## Task
Word for word, restate every record, though not the pictures.
● ● ●
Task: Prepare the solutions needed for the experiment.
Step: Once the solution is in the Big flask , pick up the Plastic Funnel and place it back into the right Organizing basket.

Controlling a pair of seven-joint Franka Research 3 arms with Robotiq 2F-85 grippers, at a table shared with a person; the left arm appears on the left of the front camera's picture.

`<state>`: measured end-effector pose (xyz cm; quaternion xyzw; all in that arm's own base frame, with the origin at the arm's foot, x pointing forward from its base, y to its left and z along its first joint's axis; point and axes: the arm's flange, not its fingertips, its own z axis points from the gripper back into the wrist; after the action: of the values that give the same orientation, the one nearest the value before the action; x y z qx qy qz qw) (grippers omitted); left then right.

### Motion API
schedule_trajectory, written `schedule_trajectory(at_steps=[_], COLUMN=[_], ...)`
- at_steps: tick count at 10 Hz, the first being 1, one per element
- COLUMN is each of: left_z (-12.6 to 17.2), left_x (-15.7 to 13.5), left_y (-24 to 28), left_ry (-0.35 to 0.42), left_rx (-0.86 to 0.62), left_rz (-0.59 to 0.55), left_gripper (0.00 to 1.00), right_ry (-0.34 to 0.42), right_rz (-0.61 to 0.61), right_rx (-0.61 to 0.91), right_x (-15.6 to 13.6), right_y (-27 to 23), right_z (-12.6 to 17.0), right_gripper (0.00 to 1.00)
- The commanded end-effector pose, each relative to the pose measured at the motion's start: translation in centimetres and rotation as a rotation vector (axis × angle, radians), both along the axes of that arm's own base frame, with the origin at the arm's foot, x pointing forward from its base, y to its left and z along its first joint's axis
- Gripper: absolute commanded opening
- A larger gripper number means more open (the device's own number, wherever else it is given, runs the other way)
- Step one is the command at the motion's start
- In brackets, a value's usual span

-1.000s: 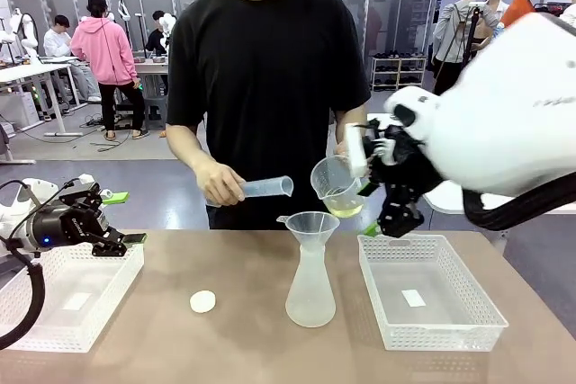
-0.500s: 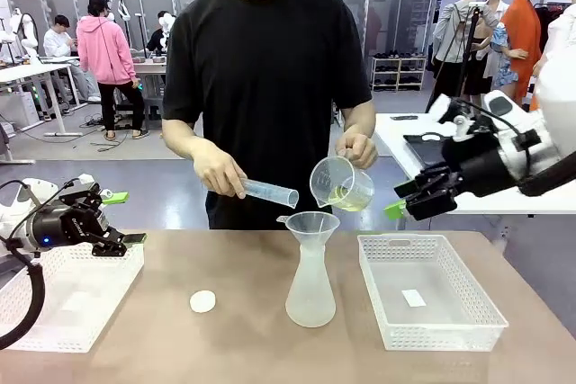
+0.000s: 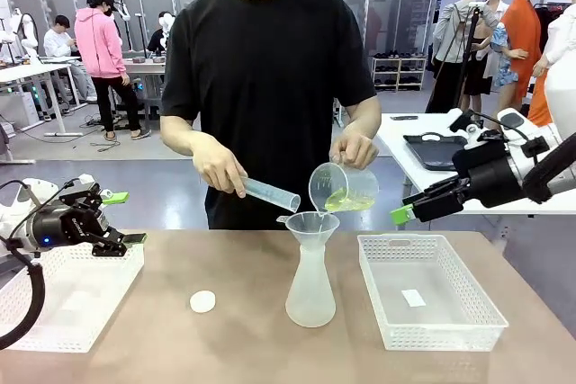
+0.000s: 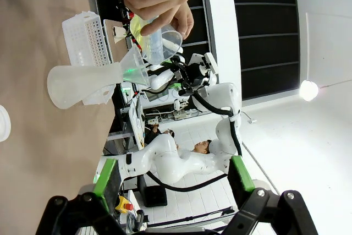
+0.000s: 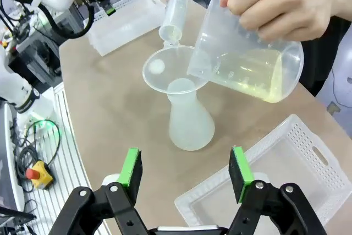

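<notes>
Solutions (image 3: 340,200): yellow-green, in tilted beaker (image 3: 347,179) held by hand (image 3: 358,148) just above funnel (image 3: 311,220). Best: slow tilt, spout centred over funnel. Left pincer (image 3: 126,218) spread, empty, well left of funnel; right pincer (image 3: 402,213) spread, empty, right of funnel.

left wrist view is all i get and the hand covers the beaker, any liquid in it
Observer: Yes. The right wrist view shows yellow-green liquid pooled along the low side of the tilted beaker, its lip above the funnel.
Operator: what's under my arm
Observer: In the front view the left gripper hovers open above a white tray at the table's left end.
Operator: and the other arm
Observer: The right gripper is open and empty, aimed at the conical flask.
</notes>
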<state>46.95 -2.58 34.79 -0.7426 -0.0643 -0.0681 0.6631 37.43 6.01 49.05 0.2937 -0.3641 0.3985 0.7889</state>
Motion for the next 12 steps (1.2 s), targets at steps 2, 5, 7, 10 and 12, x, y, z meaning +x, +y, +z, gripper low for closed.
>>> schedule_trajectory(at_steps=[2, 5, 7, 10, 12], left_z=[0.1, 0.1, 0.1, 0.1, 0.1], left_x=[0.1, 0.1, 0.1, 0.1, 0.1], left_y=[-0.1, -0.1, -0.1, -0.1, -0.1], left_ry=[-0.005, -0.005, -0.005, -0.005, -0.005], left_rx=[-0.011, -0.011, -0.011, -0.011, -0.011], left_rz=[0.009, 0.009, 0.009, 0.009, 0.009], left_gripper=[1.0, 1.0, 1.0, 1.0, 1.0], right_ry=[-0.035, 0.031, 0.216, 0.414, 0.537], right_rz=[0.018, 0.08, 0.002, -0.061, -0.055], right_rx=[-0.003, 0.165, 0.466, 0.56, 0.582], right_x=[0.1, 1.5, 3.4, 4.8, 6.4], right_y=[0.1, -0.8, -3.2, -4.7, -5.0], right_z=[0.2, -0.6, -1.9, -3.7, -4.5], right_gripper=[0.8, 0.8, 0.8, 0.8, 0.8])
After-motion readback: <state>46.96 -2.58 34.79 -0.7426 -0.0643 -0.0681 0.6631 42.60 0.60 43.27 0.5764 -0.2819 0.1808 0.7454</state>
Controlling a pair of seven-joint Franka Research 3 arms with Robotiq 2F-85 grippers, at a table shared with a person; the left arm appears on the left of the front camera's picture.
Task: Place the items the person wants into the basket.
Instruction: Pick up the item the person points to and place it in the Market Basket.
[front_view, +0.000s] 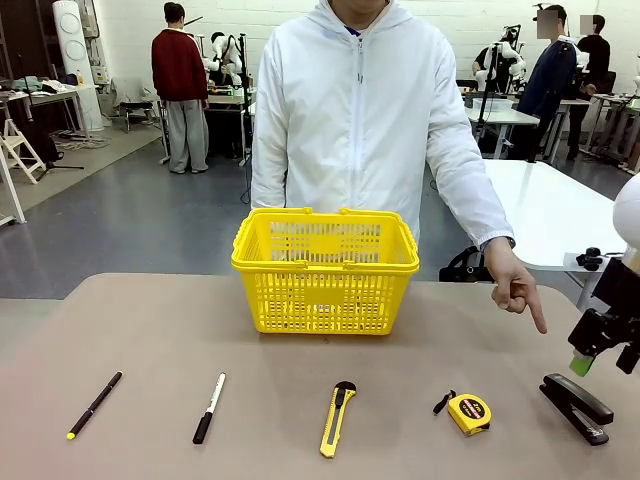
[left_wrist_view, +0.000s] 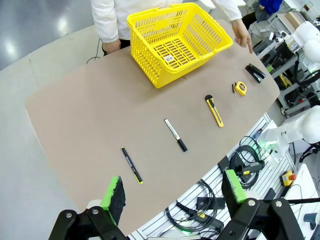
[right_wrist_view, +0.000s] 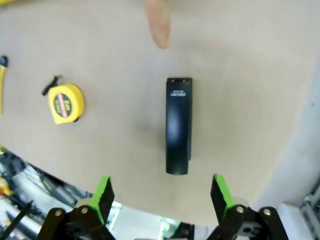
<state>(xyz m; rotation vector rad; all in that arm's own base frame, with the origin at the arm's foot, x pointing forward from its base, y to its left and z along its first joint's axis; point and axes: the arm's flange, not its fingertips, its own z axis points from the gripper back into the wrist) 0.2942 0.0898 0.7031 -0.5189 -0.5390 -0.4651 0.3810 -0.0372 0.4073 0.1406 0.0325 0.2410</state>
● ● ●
## Answer box
Task: Prepare the solutions needed for the experiment.
Step: Once the solution is in the Big flask , pick up the Plastic Funnel and place it back into the right Organizing basket.

Controlling a pair of seven-joint Franka Research 3 arms with Robotiq 2F-85 grippers, at a table shared with a person; the left arm appears on the left of the front camera's picture.

`<state>`: measured end-effector pose (xyz cm; quaternion xyzw; all in that arm's own base frame, with the origin at the arm's foot, x pointing forward from its base, y to its left and z along its first joint's axis; point and axes: the arm's flange, not its fingertips, its own z axis points from the gripper back into the wrist; after the action: of the values that give the same orientation, the one nearest the value before the action; x y z qx qy qz qw) (grippers omitted); left then right.

### Motion API
schedule_trajectory, written `schedule_trajectory(at_steps=[_], COLUMN=[_], ...)`
- at_steps: tick count at 10 Hz, the first being 1, one per element
- COLUMN is each of: left_z (-12.6 to 17.2), left_x (-15.7 to 13.5), left_y (-24 to 28), left_ry (-0.35 to 0.42), left_rx (-0.86 to 0.62), left_rz (-0.59 to 0.55), left_gripper (0.00 to 1.00), right_ry (-0.34 to 0.42), right_rz (-0.61 to 0.61), right_rx (-0.61 to 0.91), right_x (-15.6 to 13.6), right_y (-27 to 23), right_z (-12.6 to 17.0), right_gripper (0.00 to 1.00)
- The commanded end-effector pose, each relative to the pose measured at the motion's start: translation in centimetres and rotation as a rotation vector (axis × angle, radians), both along the axes of that arm's own base frame, with the origin at the arm's foot, x pointing forward from its base, y to its left and z along its first joint's axis
- Gripper: absolute commanded opening
- A larger gripper number means more open (the device's own number, wherever else it is given, runs the other way)
- Step one is the command at the motion's start
- In brackets, a value's usual span

-1.000s: 
-0.500s: 
+0.000s: 
+0.000s: 
+0.000s: 

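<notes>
Solutions (image 3: 340,200): yellow-green, in tilted beaker (image 3: 347,179) held by hand (image 3: 358,148) just above funnel (image 3: 311,220). Best: slow tilt, spout centred over funnel. Left pincer (image 3: 126,218) spread, empty, well left of funnel; right pincer (image 3: 402,213) spread, empty, right of funnel.

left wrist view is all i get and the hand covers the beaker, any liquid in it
Observer: Yes. The right wrist view shows yellow-green liquid pooled along the low side of the tilted beaker, its lip above the funnel.
Operator: what's under my arm
Observer: In the front view the left gripper hovers open above a white tray at the table's left end.
Operator: and the other arm
Observer: The right gripper is open and empty, aimed at the conical flask.
</notes>
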<state>46.95 -2.58 34.79 -0.7426 -0.0643 -0.0681 0.6631 37.43 6.01 49.05 0.2937 -0.3641 0.3985 0.7889</state>
Motion for the next 12 steps (1.2 s), targets at steps 2, 5, 7, 10 and 12, x, y, z meaning +x, +y, +z, gripper low for closed.
>>> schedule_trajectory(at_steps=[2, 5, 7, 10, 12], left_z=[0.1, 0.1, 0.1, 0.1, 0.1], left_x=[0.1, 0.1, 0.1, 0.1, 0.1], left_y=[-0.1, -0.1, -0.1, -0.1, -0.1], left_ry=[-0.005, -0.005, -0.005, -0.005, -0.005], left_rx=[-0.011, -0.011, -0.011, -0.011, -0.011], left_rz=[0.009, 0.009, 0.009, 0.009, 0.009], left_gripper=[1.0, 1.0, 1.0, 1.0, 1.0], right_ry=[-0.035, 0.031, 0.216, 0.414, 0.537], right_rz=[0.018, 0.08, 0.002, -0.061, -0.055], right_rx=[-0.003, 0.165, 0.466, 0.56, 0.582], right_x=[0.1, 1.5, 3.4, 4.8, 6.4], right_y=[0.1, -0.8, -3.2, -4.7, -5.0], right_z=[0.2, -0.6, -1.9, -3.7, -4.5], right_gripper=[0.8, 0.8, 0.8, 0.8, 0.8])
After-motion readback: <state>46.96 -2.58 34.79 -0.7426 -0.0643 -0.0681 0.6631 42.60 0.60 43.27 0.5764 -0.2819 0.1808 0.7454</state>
Controlling a pair of seven-joint Franka Research 3 arms with Robotiq 2F-85 grippers, at a table shared with a person; the left arm appears on the left of the front camera's picture.
Task: Place the items the person wants into the basket.
Instruction: Pick up the item the person points to and place it in the Market Basket.
[front_view, +0.000s] 
[left_wrist_view, +0.000s] 
[right_wrist_view, +0.000s] 
<state>(xyz m; rotation vector rad; all in that arm's own base frame, with the origin at the arm's foot, x pointing forward from its base, y to its left and z along its first joint's axis; point and axes: the arm's flange, not its fingertips, its own z axis points from the gripper back into the wrist) 0.2942 0.0898 0.7031 -0.5189 -0.5390 -0.4651 0.3810 -0.0372 0.4073 0.1406 0.0325 0.2410</state>

This exercise has now been finished.